> **Exercise**
The first line of the data below and every line after it, through the one with "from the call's", must be transcribed without change.

[Dataset — start]

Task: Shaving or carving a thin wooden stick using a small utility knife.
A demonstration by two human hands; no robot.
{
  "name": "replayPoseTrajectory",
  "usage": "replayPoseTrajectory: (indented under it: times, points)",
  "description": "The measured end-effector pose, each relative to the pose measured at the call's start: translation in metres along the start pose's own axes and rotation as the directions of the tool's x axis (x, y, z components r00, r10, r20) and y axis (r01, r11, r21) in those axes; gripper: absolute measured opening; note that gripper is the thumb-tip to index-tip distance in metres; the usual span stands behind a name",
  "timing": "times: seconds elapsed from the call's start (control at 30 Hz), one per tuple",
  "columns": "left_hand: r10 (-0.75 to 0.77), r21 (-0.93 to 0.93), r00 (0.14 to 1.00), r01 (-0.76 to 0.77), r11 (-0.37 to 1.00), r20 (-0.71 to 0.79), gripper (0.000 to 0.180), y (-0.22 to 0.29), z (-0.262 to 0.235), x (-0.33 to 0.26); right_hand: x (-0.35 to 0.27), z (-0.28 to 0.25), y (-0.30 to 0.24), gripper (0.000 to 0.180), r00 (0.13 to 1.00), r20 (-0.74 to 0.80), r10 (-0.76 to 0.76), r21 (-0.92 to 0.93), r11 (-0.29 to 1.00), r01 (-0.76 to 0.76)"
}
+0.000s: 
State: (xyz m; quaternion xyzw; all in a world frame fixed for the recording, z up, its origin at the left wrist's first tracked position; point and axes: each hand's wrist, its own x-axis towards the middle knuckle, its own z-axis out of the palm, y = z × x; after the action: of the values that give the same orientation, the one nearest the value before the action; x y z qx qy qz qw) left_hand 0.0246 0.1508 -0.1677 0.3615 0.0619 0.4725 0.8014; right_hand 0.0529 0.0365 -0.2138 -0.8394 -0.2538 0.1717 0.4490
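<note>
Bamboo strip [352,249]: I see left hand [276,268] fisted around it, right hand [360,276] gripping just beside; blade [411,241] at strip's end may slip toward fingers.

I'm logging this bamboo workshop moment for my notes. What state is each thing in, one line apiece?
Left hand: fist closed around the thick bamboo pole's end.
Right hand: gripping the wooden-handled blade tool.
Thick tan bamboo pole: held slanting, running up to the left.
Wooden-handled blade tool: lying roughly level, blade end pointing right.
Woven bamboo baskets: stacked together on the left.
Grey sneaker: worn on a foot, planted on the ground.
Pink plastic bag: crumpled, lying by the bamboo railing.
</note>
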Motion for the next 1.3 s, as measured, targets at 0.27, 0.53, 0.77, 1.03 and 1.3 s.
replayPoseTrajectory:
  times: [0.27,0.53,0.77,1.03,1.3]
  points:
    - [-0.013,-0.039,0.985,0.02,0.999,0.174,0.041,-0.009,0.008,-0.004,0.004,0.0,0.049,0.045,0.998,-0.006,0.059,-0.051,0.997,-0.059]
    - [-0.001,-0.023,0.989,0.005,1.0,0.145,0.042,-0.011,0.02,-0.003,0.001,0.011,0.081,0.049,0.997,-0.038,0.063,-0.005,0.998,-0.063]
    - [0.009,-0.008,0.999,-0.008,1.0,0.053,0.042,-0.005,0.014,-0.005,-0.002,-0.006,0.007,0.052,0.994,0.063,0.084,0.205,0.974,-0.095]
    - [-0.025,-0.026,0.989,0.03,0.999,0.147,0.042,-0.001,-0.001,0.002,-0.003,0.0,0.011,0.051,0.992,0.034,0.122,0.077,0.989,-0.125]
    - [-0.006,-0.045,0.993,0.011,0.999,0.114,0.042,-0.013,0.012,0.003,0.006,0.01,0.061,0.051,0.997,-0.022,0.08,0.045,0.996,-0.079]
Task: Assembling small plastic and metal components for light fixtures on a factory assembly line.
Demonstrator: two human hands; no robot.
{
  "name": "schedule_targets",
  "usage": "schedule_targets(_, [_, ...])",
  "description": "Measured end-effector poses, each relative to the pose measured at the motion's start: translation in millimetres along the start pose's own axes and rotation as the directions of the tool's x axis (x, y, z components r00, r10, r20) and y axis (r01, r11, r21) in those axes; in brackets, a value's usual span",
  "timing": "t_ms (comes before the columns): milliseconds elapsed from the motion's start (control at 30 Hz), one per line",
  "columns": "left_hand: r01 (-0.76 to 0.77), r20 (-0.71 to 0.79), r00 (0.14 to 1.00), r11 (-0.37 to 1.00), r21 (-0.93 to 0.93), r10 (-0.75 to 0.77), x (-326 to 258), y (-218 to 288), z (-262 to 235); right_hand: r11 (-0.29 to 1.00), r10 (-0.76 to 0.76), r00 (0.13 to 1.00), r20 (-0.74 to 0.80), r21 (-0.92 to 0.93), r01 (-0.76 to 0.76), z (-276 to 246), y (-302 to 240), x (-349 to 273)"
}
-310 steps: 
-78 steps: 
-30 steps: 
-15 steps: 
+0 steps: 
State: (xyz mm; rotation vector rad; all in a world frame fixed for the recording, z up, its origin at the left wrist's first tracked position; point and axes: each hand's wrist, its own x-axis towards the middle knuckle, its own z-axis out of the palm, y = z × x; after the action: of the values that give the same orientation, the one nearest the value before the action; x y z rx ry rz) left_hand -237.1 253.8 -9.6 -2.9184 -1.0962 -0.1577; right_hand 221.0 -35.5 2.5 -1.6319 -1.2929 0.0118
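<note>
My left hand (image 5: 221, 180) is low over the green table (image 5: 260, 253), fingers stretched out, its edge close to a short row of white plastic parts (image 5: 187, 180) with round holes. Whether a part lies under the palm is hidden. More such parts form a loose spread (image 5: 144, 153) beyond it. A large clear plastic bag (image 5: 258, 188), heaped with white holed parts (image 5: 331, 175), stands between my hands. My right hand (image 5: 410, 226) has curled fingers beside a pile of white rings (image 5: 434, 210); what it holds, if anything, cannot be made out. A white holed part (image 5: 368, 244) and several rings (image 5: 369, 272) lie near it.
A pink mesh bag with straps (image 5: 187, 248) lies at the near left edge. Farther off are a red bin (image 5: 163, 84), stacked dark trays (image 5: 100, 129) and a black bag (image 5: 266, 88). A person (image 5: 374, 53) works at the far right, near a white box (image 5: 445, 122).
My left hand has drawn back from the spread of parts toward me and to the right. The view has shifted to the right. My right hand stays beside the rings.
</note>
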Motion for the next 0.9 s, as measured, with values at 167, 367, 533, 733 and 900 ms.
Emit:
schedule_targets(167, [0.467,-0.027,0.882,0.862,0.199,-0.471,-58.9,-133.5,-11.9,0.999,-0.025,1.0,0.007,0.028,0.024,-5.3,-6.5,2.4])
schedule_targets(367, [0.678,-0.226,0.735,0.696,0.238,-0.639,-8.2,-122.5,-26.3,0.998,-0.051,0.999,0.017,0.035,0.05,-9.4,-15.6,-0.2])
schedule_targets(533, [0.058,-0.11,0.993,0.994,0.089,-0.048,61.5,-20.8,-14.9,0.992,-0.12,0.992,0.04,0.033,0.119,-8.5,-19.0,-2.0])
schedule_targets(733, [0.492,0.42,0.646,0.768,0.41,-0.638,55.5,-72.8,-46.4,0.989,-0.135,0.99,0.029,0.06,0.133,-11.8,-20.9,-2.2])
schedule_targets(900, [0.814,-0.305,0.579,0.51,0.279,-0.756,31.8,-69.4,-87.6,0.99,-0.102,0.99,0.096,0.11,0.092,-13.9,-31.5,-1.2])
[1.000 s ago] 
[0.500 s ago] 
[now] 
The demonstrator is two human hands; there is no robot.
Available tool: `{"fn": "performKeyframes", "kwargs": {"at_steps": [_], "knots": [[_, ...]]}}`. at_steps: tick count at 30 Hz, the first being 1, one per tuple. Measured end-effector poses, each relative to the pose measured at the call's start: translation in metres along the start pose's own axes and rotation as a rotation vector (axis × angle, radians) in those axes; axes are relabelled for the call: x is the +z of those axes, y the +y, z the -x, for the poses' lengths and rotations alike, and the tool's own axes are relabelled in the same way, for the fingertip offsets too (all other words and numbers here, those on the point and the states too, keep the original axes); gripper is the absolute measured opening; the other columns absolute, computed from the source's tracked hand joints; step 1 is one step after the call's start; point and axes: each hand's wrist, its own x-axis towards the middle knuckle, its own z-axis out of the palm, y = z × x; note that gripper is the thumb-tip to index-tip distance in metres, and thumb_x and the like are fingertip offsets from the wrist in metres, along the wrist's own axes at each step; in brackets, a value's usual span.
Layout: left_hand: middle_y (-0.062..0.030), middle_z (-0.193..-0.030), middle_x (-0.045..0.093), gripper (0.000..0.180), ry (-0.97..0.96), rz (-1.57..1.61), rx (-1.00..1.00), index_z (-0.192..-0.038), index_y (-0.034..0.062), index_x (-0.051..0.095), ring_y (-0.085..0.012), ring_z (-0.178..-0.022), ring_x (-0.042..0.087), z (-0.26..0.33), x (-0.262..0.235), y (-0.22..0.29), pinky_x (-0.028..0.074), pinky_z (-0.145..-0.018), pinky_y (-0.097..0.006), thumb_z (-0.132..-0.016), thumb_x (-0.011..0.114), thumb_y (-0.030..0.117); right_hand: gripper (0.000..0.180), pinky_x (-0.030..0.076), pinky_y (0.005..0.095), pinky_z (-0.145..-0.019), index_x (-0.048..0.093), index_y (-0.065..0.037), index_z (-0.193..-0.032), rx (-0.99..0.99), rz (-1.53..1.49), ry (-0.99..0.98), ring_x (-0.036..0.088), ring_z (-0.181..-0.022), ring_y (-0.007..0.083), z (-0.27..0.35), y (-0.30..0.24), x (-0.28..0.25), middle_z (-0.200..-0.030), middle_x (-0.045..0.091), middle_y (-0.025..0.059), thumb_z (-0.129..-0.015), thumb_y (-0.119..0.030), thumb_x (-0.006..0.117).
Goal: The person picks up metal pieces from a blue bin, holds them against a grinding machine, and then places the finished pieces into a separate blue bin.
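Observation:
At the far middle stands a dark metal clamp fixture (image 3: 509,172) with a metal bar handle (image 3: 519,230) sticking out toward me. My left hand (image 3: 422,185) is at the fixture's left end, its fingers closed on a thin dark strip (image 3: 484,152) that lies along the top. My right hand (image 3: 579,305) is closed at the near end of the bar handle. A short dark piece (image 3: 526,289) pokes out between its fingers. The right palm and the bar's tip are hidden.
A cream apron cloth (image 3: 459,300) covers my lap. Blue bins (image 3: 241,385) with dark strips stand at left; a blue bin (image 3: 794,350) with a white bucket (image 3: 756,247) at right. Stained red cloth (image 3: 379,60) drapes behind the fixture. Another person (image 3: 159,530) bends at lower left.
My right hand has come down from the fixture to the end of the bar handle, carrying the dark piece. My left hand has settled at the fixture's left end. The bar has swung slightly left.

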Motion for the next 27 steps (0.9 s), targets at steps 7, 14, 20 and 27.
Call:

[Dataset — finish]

> **Exercise result**
Task: Shaving or carving a thin wooden stick using a small utility knife.
A demonstration by two human hands; no robot.
{
  "name": "replayPoseTrajectory",
  "usage": "replayPoseTrajectory: (indented under it: times, points)",
  "description": "The measured end-effector pose, each relative to the pose measured at the call's start: translation in metres along the start pose's own axes and rotation as the directions of the tool's x axis (x, y, z components r00, r10, r20) and y axis (r01, r11, r21) in those axes; gripper: absolute measured opening; note that gripper is the thumb-tip to index-tip distance in metres; the usual span stands behind a name",
  "timing": "times: seconds elapsed from the call's start (control at 30 Hz), one per tuple",

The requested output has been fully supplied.